■ **Exercise description**:
Return the following from the records below: each line, word for word, starting with the line that contains "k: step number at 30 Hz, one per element" and going on through the line that contains "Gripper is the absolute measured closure", with nothing outside that range.

■ **Given data**:
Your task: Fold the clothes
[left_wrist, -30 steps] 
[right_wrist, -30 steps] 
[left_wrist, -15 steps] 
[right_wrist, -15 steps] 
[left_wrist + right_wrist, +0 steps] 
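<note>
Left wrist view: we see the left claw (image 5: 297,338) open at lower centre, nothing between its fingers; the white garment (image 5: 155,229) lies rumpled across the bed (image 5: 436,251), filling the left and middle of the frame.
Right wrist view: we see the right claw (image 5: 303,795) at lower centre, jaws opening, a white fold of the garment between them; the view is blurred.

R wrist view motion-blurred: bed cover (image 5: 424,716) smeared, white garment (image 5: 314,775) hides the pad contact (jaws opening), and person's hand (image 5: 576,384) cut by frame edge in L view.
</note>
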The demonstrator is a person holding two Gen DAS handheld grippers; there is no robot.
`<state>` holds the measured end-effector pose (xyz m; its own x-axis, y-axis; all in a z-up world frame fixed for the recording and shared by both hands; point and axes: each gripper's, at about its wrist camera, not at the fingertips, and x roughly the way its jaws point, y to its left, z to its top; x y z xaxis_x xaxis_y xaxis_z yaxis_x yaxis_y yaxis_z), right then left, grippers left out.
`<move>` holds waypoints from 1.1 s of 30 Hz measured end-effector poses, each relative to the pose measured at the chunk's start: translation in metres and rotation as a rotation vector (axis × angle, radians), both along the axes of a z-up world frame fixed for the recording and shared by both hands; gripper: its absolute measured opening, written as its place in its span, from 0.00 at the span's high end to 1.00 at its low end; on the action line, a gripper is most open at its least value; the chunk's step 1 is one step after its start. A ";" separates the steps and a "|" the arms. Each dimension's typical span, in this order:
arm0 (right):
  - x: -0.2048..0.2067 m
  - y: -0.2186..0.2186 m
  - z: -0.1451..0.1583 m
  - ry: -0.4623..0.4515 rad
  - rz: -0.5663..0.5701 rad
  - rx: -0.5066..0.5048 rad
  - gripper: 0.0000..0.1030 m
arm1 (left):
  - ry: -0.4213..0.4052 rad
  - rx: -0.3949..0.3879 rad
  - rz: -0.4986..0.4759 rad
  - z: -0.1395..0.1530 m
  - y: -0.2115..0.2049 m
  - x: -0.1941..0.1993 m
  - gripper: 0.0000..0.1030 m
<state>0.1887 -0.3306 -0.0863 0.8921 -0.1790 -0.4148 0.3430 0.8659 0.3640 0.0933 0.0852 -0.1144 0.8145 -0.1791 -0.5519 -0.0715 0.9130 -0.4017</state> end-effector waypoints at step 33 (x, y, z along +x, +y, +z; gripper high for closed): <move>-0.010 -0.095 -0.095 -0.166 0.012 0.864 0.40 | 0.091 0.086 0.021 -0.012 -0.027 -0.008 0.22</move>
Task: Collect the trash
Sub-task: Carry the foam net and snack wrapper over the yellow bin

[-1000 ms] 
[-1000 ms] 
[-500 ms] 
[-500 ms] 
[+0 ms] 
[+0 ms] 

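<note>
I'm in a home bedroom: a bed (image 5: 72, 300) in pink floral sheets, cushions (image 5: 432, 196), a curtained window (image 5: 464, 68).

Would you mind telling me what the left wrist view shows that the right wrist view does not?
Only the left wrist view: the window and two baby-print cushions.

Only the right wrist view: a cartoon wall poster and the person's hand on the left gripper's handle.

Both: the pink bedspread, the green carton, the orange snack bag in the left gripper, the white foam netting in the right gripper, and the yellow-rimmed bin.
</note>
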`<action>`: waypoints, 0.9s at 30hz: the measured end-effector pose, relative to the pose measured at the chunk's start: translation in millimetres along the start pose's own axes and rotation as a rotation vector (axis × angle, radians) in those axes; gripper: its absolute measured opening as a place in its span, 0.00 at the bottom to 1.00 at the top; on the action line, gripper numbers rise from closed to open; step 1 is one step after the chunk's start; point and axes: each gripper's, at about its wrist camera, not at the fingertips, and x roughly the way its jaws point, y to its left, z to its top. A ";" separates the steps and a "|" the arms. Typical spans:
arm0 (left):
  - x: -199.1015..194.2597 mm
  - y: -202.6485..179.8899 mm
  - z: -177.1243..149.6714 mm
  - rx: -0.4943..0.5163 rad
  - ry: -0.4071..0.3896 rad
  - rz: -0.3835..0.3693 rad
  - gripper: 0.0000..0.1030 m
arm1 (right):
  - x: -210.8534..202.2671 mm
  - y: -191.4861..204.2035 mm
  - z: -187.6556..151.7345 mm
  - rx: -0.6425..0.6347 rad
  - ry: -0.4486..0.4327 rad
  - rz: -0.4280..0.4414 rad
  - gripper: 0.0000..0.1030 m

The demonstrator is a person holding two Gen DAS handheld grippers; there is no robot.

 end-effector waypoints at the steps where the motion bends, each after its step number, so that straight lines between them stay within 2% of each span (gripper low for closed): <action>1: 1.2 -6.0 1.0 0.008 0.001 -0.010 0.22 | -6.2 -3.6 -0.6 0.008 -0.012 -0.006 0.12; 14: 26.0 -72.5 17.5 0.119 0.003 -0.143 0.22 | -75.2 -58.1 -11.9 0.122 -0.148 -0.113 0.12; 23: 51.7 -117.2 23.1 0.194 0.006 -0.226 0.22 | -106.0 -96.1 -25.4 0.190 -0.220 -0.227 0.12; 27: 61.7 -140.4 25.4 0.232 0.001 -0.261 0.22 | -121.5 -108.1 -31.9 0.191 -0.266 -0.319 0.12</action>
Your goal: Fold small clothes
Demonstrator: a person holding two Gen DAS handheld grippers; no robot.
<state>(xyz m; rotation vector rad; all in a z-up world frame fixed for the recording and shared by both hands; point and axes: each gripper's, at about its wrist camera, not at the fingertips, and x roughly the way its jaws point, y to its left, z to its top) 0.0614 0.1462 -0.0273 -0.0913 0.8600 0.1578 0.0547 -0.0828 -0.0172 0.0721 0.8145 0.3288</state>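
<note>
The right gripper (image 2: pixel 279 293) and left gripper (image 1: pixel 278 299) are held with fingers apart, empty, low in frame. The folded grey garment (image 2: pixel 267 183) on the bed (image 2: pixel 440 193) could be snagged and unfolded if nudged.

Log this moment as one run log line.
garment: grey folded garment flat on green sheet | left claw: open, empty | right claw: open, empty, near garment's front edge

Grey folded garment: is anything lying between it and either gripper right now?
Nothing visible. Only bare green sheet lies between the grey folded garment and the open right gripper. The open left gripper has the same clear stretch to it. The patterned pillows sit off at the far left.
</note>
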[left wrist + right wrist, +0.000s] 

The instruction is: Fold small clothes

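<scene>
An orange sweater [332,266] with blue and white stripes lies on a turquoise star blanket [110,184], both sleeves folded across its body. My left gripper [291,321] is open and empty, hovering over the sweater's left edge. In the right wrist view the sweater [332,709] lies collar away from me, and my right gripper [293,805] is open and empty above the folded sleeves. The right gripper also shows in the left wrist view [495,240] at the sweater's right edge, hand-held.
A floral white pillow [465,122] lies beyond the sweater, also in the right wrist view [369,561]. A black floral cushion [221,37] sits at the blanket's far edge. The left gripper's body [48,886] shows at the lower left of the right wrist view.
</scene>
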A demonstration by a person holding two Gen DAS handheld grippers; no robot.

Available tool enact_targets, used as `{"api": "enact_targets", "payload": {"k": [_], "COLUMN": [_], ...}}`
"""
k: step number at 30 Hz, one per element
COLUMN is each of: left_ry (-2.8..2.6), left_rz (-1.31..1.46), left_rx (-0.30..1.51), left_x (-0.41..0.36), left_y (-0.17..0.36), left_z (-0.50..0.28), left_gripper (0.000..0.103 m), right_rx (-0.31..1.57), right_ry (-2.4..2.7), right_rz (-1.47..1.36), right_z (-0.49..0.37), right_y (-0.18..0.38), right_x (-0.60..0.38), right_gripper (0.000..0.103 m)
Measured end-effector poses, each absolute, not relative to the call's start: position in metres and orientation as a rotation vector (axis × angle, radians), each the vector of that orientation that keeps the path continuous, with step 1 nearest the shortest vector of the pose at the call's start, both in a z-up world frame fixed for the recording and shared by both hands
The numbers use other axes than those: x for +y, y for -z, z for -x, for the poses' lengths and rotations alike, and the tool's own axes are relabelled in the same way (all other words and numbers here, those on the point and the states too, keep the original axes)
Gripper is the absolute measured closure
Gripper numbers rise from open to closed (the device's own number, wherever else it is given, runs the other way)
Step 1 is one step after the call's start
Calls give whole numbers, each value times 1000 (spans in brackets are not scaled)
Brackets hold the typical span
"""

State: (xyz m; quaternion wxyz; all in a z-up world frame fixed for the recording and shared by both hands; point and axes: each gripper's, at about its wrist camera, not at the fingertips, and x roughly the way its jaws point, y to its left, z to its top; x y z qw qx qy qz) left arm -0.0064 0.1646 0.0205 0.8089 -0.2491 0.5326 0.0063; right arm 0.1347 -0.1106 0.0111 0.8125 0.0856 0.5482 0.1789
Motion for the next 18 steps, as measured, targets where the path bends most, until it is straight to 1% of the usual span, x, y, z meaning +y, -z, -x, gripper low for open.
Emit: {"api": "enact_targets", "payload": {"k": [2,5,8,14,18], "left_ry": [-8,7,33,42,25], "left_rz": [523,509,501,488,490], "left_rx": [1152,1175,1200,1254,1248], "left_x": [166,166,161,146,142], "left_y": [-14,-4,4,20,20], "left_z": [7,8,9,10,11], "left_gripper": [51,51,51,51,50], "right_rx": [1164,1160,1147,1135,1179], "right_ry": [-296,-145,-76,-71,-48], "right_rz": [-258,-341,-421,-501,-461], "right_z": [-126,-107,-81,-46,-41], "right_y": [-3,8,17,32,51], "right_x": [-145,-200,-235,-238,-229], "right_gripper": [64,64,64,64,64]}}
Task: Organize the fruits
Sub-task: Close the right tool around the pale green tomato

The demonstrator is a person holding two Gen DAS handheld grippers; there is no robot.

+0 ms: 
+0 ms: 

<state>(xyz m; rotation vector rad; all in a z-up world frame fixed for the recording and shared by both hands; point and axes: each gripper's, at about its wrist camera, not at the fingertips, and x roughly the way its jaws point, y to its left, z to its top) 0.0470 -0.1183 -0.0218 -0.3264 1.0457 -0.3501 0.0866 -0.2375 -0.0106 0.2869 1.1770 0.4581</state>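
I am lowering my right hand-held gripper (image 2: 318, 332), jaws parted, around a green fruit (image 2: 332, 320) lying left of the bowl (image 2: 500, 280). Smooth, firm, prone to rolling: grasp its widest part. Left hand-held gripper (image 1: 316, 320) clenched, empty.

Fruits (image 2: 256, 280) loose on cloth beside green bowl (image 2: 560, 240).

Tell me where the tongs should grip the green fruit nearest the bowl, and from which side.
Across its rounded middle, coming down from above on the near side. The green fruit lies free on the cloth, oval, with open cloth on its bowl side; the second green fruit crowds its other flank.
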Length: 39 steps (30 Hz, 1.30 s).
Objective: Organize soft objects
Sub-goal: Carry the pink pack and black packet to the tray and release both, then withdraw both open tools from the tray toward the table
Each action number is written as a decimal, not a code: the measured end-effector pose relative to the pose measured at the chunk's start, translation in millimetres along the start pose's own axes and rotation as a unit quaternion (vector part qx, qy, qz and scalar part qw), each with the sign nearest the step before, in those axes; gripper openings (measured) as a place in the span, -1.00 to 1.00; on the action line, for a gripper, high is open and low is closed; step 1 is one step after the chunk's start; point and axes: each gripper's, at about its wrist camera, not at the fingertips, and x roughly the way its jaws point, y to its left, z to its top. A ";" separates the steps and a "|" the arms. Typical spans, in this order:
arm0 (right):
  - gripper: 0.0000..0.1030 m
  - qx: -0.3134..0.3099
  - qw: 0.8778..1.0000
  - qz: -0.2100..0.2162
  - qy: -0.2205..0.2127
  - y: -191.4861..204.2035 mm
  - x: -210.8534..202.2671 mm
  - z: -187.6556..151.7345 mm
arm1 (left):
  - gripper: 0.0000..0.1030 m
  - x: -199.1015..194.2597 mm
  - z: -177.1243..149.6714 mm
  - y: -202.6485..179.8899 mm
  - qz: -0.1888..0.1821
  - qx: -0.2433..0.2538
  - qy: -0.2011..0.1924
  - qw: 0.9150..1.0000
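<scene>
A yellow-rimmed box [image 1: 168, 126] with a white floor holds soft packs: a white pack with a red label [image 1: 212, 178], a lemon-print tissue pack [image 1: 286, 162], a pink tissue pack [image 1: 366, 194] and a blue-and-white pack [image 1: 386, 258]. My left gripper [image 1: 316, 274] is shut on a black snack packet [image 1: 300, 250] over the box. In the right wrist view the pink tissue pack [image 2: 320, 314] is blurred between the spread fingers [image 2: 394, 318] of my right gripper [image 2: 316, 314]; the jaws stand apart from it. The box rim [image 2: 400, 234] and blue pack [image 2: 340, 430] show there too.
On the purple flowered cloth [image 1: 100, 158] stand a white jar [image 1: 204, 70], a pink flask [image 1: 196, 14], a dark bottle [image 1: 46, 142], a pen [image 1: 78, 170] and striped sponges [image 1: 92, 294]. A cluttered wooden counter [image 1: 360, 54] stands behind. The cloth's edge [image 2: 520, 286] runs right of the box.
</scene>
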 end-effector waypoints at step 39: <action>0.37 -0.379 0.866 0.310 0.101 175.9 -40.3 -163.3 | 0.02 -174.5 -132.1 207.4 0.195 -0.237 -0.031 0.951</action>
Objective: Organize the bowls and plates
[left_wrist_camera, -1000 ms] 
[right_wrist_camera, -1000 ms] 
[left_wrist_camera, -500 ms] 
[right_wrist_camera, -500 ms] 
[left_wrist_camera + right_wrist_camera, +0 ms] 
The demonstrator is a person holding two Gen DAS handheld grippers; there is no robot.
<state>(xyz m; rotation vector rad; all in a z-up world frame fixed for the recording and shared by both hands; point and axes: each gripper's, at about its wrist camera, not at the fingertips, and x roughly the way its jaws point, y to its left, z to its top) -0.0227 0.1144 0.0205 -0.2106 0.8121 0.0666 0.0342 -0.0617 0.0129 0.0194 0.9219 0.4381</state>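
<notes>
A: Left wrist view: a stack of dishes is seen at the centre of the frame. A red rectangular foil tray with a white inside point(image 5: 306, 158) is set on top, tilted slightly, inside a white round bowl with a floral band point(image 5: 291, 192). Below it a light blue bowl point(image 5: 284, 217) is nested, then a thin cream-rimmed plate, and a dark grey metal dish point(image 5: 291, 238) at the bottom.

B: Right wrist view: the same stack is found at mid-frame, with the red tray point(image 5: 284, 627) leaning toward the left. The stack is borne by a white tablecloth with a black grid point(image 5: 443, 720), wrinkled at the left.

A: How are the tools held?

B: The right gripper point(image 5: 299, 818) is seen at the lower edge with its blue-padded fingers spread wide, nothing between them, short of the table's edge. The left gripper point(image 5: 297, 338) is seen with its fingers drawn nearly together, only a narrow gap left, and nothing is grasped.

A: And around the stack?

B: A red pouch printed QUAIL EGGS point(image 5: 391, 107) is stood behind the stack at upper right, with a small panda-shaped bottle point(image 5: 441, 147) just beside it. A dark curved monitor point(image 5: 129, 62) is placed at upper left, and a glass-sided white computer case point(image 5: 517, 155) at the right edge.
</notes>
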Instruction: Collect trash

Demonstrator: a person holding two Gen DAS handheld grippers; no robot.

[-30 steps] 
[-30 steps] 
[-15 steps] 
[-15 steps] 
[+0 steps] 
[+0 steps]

■ **Answer for the task**:
k: step number at 30 Hz, one per element
COLUMN is each of: left_ry (-2.8..2.6), left_rz (-1.31..1.46), left_rx (-0.30..1.51), left_x (-0.41..0.36), left_y (-0.17..0.36), left_z (-0.50..0.28), left_gripper (0.000..0.103 m), right_rx (-0.31..1.57), right_ry (-2.4..2.7), right_rz (-1.47..1.36), right_z (-0.49..0.37), right_y (-0.18..0.38), right_x (-0.60..0.38), right_gripper (0.000..0.103 m)
Measured end-effector poses, each absolute, not relative to the call's start: position in metres and orientation as a rotation vector (axis × angle, radians), each the vector of that orientation that keeps the path continuous, with step 1 nearest the shortest vector of the pose at the call's start, both in a z-up world frame fixed for the recording and shared by both hands
The numbers use other axes than those: x for +y, y for -z, z for -x, for the poses' lengths and rotations alike, and the tool's own axes are relabelled in the same way (all other words and numbers here, those on the point and the states too, keep the original axes)
Gripper is the absolute measured closure

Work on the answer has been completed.